--- What is expected ---
Once you have read the listing, output it exactly and completely.
━━━━━━
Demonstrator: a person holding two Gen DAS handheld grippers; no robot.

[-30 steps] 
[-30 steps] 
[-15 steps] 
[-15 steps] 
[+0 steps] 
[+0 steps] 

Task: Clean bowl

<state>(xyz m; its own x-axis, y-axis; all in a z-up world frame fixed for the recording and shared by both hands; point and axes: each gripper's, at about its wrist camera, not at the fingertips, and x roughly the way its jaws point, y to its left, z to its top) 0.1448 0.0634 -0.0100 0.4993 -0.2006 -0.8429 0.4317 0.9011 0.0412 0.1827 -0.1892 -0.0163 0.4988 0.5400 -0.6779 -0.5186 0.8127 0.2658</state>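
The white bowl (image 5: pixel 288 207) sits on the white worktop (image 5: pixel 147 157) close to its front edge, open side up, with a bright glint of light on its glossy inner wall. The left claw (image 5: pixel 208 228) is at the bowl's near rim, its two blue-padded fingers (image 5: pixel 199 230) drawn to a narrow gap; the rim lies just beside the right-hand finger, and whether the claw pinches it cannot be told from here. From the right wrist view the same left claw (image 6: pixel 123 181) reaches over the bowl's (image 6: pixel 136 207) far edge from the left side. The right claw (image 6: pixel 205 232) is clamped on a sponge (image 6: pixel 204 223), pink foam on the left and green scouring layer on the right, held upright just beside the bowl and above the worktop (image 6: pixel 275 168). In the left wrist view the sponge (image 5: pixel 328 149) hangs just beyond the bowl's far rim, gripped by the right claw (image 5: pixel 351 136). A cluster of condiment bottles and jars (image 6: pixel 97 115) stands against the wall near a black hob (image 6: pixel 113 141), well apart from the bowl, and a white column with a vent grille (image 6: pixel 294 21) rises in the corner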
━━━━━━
--- Exercise answer ---
Demonstrator: a person holding two Gen DAS handheld grippers; no robot.

[-30 steps] 
[-30 steps] 
[-15 steps] 
[-15 steps] 
[+0 steps] 
[+0 steps] 

Task: Clean bowl

<state>(xyz m; its own x-axis, y-axis; all in a z-up world frame fixed for the recording and shared by both hands; point and axes: each gripper's, at about its wrist camera, not at the fingertips, and x roughly the way its jaws point, y to its left, z to its top) 0.1448 0.0634 -0.0100 0.4993 -0.2006 -0.8429 0.4317 0.9011 0.0412 0.1827 -0.1892 -0.0163 0.4988 0.5400 -0.6779 -0.5186 0.8127 0.2658</state>
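The white bowl (image 5: pixel 288 207) sits on the white worktop (image 5: pixel 147 157) close to its front edge, open side up, with a bright glint of light on its glossy inner wall. The left claw (image 5: pixel 208 228) is at the bowl's near rim, its two blue-padded fingers (image 5: pixel 199 230) drawn to a narrow gap; the rim lies just beside the right-hand finger, and whether the claw pinches it cannot be told from here. From the right wrist view the same left claw (image 6: pixel 123 181) reaches over the bowl's (image 6: pixel 136 207) far edge from the left side. The right claw (image 6: pixel 205 232) is clamped on a sponge (image 6: pixel 204 223), pink foam on the left and green scouring layer on the right, held upright just beside the bowl and above the worktop (image 6: pixel 275 168). In the left wrist view the sponge (image 5: pixel 328 149) hangs just beyond the bowl's far rim, gripped by the right claw (image 5: pixel 351 136). A cluster of condiment bottles and jars (image 6: pixel 97 115) stands against the wall near a black hob (image 6: pixel 113 141), well apart from the bowl, and a white column with a vent grille (image 6: pixel 294 21) rises in the corner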

The work on this exercise is finished.